Methanogens are strictly anaerobic archaea metabolising by-products of bacterial fermentation into methane by using three known metabolic pathways, i.e. the reduction of carbon dioxide, the fermentation of acetate or the dismutation of methanol or methylamines. Methanogens described in human microbiota include only Euryarchaeota, i.e. Methanobrevibacter smithii, Methanobrevibacter oralis, Methanobrevibacter arbophilus, Methanobrevibacter massiliensis, Methanomassiliicoccus luminyensis, Methanosphaera stadtmanae and Ca. Methanomethylophilus alvus and Ca. Methanomassiliicoccus intestinalis. Methanogens are emerging pathogens associated with brain and muscular abscesses. They have been implicated in dysbiosis of the oral microbiota, periodontitis and peri-implantitis. They have also been associated with dysbiosis of the digestive tract microbiota linked to metabolic disorders (anorexia, malnutrition and obesity) and with lesions of the digestive tract (colon cancer). Their detection in anaerobic pus specimens and oral and digestive tract specimens relies on microscopic examination by fluorescence in situ hybridisation, specific DNA extraction followed by polymerase chain reaction (PCR)-based amplification of the 16S rRNA and mcrA gene fragments and isolation and culture in the supporting presence of hydrogen-producing bacteria. Diagnostic identification can be performed by matrix-assisted laser desorption/ionisation time-of-flight mass spectrometry (MALDI-TOF MS) and can be further completed by genotyping through multi-spacer sequencing and, ultimately, whole genome sequencing (WGS). Ornidazole derivatives, fusidic acid and rifampicin are the compounds to be included in in vitro susceptibility testing to complete the clinical workflow. Clinical microbiology laboratories should work toward developing cheap and easy protocols for the routine detection and identification of methanogens in selected specimens in order to refine the diagnosis of infections, as well as to expand the knowledge about this group of intriguing microorganisms.

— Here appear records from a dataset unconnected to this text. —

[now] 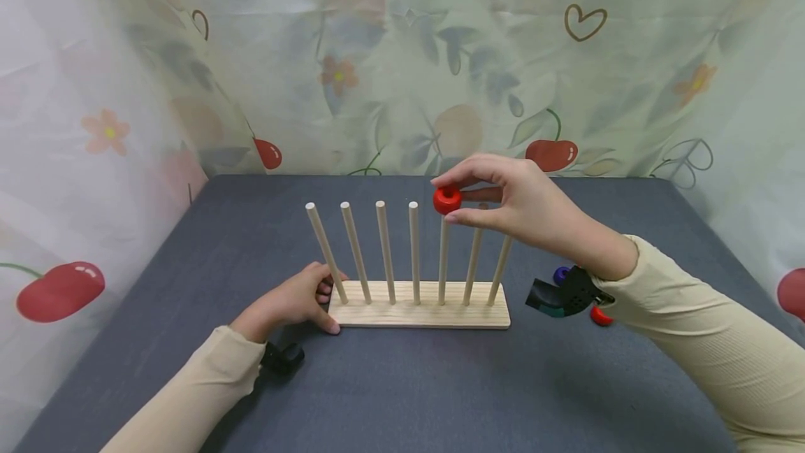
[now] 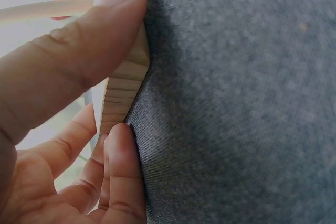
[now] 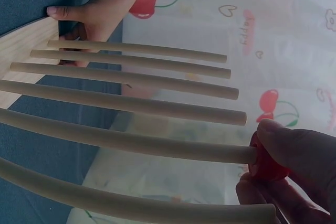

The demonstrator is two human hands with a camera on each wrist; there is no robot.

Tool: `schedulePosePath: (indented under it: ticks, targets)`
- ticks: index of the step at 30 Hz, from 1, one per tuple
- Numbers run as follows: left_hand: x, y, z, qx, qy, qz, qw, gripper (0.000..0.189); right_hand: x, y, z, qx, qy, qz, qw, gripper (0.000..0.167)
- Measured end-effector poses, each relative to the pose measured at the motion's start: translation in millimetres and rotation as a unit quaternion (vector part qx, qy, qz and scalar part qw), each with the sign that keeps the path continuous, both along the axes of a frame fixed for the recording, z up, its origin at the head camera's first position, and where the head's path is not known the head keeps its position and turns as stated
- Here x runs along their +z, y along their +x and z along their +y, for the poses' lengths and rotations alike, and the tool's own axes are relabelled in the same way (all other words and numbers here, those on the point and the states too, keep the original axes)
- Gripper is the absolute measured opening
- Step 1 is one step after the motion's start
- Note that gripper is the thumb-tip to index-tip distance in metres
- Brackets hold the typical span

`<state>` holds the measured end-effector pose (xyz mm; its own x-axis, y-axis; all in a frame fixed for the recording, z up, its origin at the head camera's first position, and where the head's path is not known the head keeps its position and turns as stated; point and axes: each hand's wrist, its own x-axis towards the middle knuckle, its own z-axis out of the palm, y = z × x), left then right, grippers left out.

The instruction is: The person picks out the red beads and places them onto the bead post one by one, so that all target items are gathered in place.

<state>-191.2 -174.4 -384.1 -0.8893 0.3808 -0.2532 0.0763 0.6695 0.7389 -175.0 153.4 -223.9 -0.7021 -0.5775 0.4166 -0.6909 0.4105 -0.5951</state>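
Note:
A pale wooden peg stand lies on the dark table, its row of several upright pegs leaning slightly outward at the sides. My right hand pinches a red ring between thumb and fingers at the top of a peg right of the middle. In the right wrist view, that peg's tip meets the red ring. At the stand's left end, my left hand grips the base, thumb at the front corner and fingers behind. The left wrist view shows the thumb over the base's edge.
To the right, partly hidden by the right wrist camera and sleeve, lie a blue ring and another red ring. A patterned curtain hangs behind and at both sides of the grey table.

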Motion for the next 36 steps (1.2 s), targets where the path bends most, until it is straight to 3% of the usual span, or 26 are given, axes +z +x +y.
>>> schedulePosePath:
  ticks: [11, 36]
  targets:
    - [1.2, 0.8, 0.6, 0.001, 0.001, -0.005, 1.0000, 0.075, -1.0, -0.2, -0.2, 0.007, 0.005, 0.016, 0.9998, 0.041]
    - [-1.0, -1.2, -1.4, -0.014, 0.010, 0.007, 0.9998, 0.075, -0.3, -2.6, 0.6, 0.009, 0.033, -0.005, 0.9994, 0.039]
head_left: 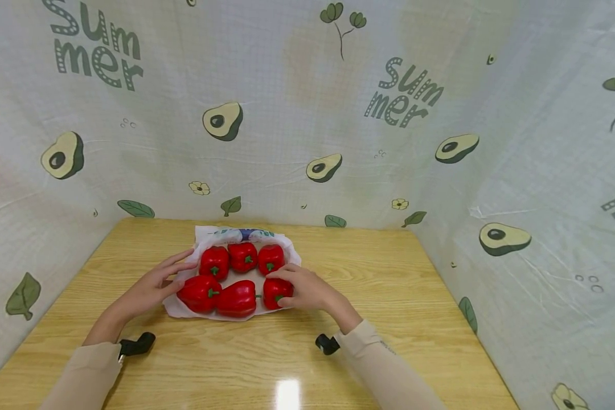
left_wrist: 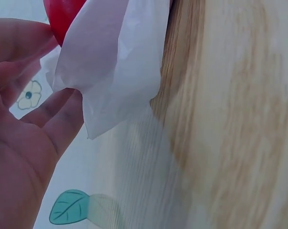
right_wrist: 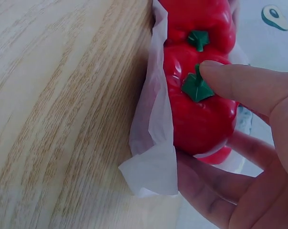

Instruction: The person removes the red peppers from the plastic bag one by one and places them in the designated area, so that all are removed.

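Note:
Several shiny red bell peppers with green stems lie in two rows on an opened white plastic bag. My right hand grips the front right bell pepper, thumb beside its green stem and fingers round its far side. At the other end, my left hand has its fingers spread along the bag's left edge. In the left wrist view the left thumb touches a red bell pepper, and other fingers reach behind the bag's edge.
The bag lies on a wooden table. A printed white cloth with avocados hangs behind and at both sides. Black wrist-mounted pieces show by the left wrist and the right wrist.

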The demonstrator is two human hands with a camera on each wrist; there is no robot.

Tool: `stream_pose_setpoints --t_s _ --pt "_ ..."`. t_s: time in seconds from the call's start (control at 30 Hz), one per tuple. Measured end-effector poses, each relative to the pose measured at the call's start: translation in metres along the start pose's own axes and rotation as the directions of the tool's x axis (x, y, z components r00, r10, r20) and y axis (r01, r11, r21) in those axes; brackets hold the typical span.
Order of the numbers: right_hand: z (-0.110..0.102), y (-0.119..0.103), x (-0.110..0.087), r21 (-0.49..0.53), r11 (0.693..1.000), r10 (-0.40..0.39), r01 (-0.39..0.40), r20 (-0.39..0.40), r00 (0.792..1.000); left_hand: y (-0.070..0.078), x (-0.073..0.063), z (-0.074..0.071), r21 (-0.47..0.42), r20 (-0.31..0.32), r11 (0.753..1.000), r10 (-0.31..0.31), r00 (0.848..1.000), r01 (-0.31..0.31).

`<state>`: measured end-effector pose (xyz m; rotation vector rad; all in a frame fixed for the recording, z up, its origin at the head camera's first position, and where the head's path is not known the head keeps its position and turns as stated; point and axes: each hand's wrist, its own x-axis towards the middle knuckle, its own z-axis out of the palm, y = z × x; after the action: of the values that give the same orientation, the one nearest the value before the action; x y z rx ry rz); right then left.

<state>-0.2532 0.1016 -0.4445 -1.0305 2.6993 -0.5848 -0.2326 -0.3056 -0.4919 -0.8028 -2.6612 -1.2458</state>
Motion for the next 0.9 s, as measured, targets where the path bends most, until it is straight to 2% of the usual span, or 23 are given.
stream_pose_setpoints --t_s 0.37,0.63,0.9 --pt "-0.001 0.002 -0.001 0.029 1.000 0.007 -0.008 0.020 1.000 0.002 -0.004 0.000 -0.017 0.030 0.999 -0.030 0.999 0.031" --pt "0.000 0.001 0.000 0.044 0.998 0.035 -0.035 0.008 0.999 0.007 -0.010 -0.001 0.028 0.028 0.999 -0.024 0.999 0.023" --pt "0.002 -0.001 -0.001 0.053 0.998 0.041 -0.040 -0.018 0.999 0.003 -0.013 0.000 0.056 0.026 0.997 -0.047 0.999 0.045"
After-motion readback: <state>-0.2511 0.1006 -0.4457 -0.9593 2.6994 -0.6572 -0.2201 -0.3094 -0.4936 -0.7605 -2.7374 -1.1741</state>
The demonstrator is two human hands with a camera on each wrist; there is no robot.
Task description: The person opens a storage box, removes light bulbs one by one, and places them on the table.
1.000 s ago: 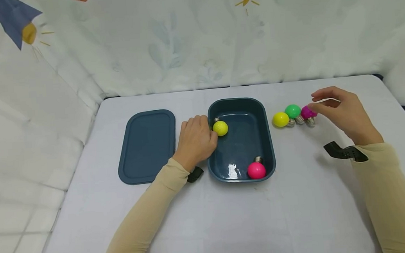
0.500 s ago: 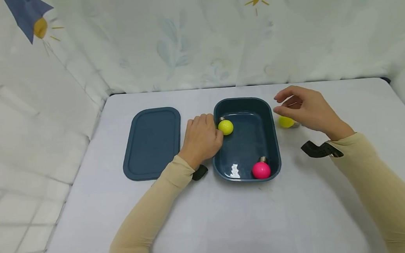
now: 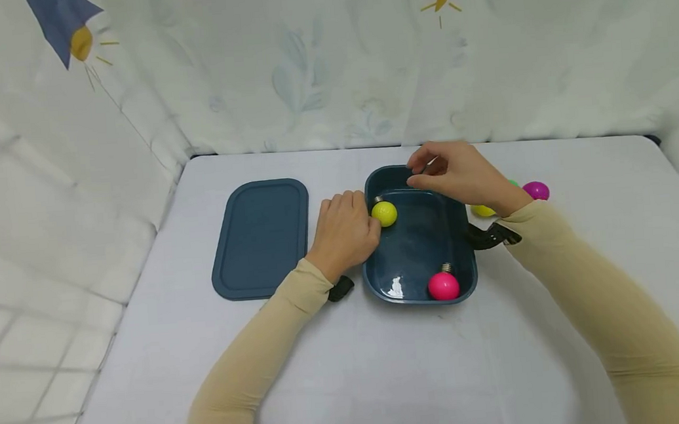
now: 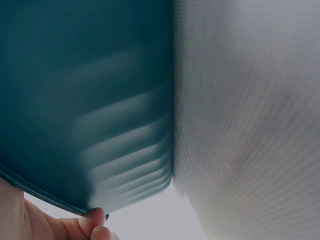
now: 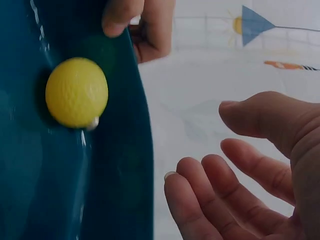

Tobacco-smoking-related prevalence of methanogens in the oral fluid microbiota.

The oral fluid microbiome comprises an important bacterial diversity, yet the presence of archaea has not been reported so far. In order to quest for the presence of methanogenic archaea (methanogens) in oral fluid, we used a polyphasic approach including PCR-sequencing detection, microscopic observation by fluorescence in-situ hybridization, isolation and culture, molecular identification and genotyping of methanogens in 200 oral fluid specimens. In the presence of negative controls, 64/200 (32%) prospectively analysed oral fluid specimens were PCR-positive for methanogens, all identified as Methanobrevibacter oralis by sequencing. Further, fluorescence in-situ hybridization detected methanogens in 19/48 (39.6%) investigated specimens; with morphology suggesting M. oralis in 10 cases and co-infecting Methanobrevibacter smithii in nine cases. M. oralis was cultured from 46/64 (71.8%) PCR-positive specimens and none of PCR-negative specimens; and one M. smithii isolate was co-cultured with M. oralis in one specimen. Multispacer Sequence Typing found one M. oralis genotype per specimen and a total of five different genotypes with 19/46 (41%) of isolates all belonging to spacer-type four. Statistical analyses showed a significant correlation between the PCR-detection of methanogens in oral fluid and tobacco smoking. These data indicate that M. oralis and M. smithii are oral fluid-borne methanogens in tobacco smokers. Both methanogens could be transmitted during intimate contacts such as mother-to-child contacts and kissing.